> **What you need to do**: An exact copy of every entry is what's needed, so please transcribe them all.

>>>>>

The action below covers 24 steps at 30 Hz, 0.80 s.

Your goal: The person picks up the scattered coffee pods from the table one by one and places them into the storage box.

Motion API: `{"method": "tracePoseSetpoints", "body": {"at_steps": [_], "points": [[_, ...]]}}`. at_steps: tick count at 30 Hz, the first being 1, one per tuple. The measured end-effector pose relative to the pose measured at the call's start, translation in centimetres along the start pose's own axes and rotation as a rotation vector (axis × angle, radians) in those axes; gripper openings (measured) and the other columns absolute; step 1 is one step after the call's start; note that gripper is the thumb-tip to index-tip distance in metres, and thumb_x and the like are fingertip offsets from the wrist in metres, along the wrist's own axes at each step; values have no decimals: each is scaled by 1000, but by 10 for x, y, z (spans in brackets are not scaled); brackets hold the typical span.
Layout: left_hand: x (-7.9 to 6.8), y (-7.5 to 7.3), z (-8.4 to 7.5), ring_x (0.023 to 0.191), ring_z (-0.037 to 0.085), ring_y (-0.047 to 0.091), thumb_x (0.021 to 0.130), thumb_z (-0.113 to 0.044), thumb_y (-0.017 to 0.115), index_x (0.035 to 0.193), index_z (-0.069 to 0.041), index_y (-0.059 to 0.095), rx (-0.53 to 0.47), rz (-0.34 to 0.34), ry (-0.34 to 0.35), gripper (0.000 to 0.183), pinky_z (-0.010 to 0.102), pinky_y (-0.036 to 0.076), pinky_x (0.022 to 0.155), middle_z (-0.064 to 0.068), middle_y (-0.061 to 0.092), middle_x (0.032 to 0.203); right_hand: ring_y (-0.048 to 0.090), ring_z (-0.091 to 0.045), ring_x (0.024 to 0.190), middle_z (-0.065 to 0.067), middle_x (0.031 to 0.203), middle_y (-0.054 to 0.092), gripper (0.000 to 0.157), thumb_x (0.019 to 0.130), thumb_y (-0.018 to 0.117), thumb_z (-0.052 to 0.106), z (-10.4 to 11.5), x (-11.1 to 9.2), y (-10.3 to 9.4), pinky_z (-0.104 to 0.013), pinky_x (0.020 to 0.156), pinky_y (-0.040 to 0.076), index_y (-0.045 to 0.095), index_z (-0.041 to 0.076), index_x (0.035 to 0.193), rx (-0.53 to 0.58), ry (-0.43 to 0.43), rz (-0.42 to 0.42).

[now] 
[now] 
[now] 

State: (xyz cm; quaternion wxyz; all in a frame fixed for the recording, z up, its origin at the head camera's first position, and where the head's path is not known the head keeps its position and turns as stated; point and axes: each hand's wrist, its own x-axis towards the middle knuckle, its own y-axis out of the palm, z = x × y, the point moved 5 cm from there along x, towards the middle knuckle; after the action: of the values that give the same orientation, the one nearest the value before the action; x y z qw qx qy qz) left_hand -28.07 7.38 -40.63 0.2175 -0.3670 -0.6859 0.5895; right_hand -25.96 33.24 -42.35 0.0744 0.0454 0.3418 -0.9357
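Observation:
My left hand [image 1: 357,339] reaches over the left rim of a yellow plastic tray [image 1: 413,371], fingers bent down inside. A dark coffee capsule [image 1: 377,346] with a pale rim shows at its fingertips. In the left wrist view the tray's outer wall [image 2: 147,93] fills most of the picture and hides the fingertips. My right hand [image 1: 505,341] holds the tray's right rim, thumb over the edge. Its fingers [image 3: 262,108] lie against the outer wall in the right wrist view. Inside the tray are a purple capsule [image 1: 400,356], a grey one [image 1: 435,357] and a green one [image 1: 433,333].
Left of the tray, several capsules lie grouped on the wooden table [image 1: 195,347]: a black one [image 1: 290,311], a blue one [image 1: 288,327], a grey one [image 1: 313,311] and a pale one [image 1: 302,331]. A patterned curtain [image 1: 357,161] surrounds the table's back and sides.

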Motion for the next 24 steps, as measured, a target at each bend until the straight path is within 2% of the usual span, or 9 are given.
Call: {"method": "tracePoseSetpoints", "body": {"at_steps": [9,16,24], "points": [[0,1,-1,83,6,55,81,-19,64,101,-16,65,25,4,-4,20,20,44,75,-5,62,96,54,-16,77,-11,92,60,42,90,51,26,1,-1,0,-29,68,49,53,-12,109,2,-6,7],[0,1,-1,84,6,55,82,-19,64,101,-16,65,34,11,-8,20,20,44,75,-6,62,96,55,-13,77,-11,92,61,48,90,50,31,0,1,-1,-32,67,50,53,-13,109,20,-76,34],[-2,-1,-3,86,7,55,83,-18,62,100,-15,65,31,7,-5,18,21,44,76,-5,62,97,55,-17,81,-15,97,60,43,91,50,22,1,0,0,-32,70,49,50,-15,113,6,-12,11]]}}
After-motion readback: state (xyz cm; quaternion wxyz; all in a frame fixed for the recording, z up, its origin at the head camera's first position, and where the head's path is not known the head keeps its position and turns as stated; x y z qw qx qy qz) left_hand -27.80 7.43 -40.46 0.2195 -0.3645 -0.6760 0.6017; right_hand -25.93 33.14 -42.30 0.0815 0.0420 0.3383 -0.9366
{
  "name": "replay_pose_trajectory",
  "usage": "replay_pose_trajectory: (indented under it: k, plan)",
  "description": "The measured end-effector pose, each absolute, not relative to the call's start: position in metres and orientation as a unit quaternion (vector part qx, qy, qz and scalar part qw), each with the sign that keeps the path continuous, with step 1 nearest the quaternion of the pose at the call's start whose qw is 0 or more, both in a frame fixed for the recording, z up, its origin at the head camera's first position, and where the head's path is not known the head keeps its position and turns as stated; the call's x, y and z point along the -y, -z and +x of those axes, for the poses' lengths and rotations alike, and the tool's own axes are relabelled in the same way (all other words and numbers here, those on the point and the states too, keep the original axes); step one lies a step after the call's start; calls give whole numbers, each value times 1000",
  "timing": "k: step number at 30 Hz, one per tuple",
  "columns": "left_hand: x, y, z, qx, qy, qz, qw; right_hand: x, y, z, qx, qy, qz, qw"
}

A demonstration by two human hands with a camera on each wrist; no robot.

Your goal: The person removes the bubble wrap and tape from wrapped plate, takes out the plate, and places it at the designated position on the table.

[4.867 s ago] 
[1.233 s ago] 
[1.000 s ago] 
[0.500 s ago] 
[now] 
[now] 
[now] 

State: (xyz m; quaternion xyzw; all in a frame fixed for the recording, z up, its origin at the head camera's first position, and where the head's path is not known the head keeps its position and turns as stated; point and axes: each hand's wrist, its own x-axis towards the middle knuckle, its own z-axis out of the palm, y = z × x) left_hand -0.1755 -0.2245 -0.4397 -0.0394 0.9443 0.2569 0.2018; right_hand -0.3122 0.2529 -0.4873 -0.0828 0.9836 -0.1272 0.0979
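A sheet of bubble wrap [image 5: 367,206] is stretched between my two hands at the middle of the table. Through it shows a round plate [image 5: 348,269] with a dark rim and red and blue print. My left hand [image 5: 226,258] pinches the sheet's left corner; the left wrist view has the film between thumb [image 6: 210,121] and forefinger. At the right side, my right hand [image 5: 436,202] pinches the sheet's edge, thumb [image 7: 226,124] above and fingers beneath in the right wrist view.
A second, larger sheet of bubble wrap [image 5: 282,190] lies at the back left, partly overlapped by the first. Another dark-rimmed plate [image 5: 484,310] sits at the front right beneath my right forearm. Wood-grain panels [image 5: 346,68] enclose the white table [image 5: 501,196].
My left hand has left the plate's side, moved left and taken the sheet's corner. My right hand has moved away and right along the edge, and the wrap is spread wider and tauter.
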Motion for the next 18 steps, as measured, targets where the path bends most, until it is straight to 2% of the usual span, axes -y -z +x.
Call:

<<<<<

> **Completed task**:
The action below covers 24 steps at 30 Hz, 0.80 s.

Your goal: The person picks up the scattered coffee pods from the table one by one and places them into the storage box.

Motion API: `{"method": "tracePoseSetpoints", "body": {"at_steps": [_], "points": [[_, ...]]}}`. at_steps: tick count at 30 Hz, the first being 1, one per tuple. The measured end-effector pose relative to the pose measured at the call's start, translation in centimetres along the start pose's own axes and rotation as a rotation vector (axis × angle, radians) in those axes; gripper openings (measured) and the other columns absolute; step 1 is one step after the call's start; note that gripper is the thumb-tip to index-tip distance in metres, and thumb_x and the like are fingertip offsets from the wrist in metres, along the wrist's own axes at each step; values have no decimals: each is scaled by 1000, but by 10 for x, y, z (spans in brackets are not scaled); brackets hold the typical span.
Layout: left_hand: x (-7.9 to 6.8), y (-7.5 to 7.3), z (-8.4 to 7.5), ring_x (0.023 to 0.191), ring_z (-0.037 to 0.085), ring_y (-0.047 to 0.091), thumb_x (0.021 to 0.130), thumb_z (-0.113 to 0.044), thumb_y (-0.017 to 0.115), index_x (0.035 to 0.193), index_z (-0.069 to 0.041), index_y (-0.059 to 0.095), rx (-0.53 to 0.47), rz (-0.34 to 0.34), ry (-0.34 to 0.35), gripper (0.000 to 0.183), pinky_z (-0.010 to 0.102), pinky_y (-0.036 to 0.076), pinky_x (0.022 to 0.155), middle_z (-0.064 to 0.068), middle_y (-0.061 to 0.092), middle_x (0.032 to 0.203); right_hand: ring_y (-0.048 to 0.090), ring_z (-0.091 to 0.045), ring_x (0.024 to 0.190), middle_z (-0.065 to 0.067), middle_x (0.031 to 0.203), middle_y (-0.054 to 0.092), gripper (0.000 to 0.157), thumb_x (0.019 to 0.130), thumb_y (-0.018 to 0.117), thumb_z (-0.052 to 0.106), z (-10.4 to 11.5), x (-11.1 to 9.2), y (-10.3 to 9.4), pinky_z (-0.104 to 0.013), pinky_x (0.020 to 0.156), pinky_y (-0.040 to 0.076), index_y (-0.045 to 0.095), index_z (-0.041 to 0.076), index_x (0.035 to 0.193), rx (-0.53 to 0.58), ry (-0.43 to 0.43), rz (-0.42 to 0.42).

[now] 
[now] 
[now] 

State: (xyz cm; quaternion wxyz; all in a frame fixed for the recording, z up, its origin at the head camera's first position, and where the head's path is not known the head keeps its position and turns as stated; point and axes: each hand's wrist, its own x-axis towards the middle knuckle, its own y-axis out of the palm, z = x × y, the point moved 5 cm from there along x, towards the middle knuckle; after the action: of the values that give the same orientation, the one nearest the value before the action; x y z qw qx qy qz) left_hand -28.07 7.38 -40.63 0.2175 -0.3670 -0.6859 0.5895; right_hand -25.96 33.24 -42.35 0.0744 0.0454 0.3418 -0.9357
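Observation:
My left hand [image 1: 357,339] reaches over the left rim of a yellow plastic tray [image 1: 413,371], fingers bent down inside. A dark coffee capsule [image 1: 377,346] with a pale rim shows at its fingertips. In the left wrist view the tray's outer wall [image 2: 147,93] fills most of the picture and hides the fingertips. My right hand [image 1: 505,341] holds the tray's right rim, thumb over the edge. Its fingers [image 3: 262,108] lie against the outer wall in the right wrist view. Inside the tray are a purple capsule [image 1: 400,356], a grey one [image 1: 435,357] and a green one [image 1: 433,333].
Left of the tray, several capsules lie grouped on the wooden table [image 1: 195,347]: a black one [image 1: 290,311], a blue one [image 1: 288,327], a grey one [image 1: 313,311] and a pale one [image 1: 302,331]. A patterned curtain [image 1: 357,161] surrounds the table's back and sides.
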
Motion for the next 24 steps, as measured, a target at each bend until the straight path is within 2% of the usual span, or 9 are given.
Call: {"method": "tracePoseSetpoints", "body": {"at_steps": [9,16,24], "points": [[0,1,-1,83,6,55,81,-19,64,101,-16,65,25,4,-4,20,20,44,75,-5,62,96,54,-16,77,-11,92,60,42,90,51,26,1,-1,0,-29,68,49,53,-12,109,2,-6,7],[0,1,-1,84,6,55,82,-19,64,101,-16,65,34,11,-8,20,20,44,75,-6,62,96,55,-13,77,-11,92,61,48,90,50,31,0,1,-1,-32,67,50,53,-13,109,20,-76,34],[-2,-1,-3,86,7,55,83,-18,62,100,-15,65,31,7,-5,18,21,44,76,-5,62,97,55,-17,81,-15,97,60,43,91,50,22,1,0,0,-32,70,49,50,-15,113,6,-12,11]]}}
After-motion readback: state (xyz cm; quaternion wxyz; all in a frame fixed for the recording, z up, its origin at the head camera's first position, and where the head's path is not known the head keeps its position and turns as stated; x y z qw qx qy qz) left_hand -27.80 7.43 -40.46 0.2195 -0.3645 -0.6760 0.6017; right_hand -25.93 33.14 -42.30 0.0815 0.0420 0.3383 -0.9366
{
  "name": "replay_pose_trajectory",
  "usage": "replay_pose_trajectory: (indented under it: k, plan)",
  "description": "The measured end-effector pose, each absolute, not relative to the call's start: position in metres and orientation as a unit quaternion (vector part qx, qy, qz and scalar part qw), each with the sign that keeps the path continuous, with step 1 nearest the quaternion of the pose at the call's start whose qw is 0 or more, both in a frame fixed for the recording, z up, its origin at the head camera's first position, and where the head's path is not known the head keeps its position and turns as stated; the call's x, y and z point along the -y, -z and +x of those axes, for the poses' lengths and rotations alike, and the tool's own axes are relabelled in the same way (all other words and numbers here, those on the point and the states too, keep the original axes); step one lies a step after the call's start; calls give whole numbers, each value times 1000",
  "timing": "k: step number at 30 Hz, one per tuple",
  "columns": "left_hand: x, y, z, qx, qy, qz, qw; right_hand: x, y, z, qx, qy, qz, qw"
}

A demonstration by two human hands with a camera on each wrist; no robot.

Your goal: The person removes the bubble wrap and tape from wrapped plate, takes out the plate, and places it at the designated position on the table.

[4.867 s ago] 
[1.233 s ago] 
[1.000 s ago] 
[0.500 s ago] 
[now] 
[now] 
[now] 

State: (xyz m; quaternion xyzw; all in a frame fixed for the recording, z up, its origin at the head camera's first position, and where the head's path is not known the head keeps its position and turns as stated; point and axes: each hand's wrist, its own x-axis towards the middle knuckle, its own z-axis out of the palm, y = z × x) left_hand -0.1755 -0.2245 -0.4397 -0.0394 0.9443 0.2569 0.2018; right_hand -0.3122 0.2529 -0.4873 -0.0828 0.9836 -0.1272 0.0979
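A sheet of bubble wrap [image 5: 367,206] is stretched between my two hands at the middle of the table. Through it shows a round plate [image 5: 348,269] with a dark rim and red and blue print. My left hand [image 5: 226,258] pinches the sheet's left corner; the left wrist view has the film between thumb [image 6: 210,121] and forefinger. At the right side, my right hand [image 5: 436,202] pinches the sheet's edge, thumb [image 7: 226,124] above and fingers beneath in the right wrist view.
A second, larger sheet of bubble wrap [image 5: 282,190] lies at the back left, partly overlapped by the first. Another dark-rimmed plate [image 5: 484,310] sits at the front right beneath my right forearm. Wood-grain panels [image 5: 346,68] enclose the white table [image 5: 501,196].
My left hand has left the plate's side, moved left and taken the sheet's corner. My right hand has moved away and right along the edge, and the wrap is spread wider and tauter.
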Motion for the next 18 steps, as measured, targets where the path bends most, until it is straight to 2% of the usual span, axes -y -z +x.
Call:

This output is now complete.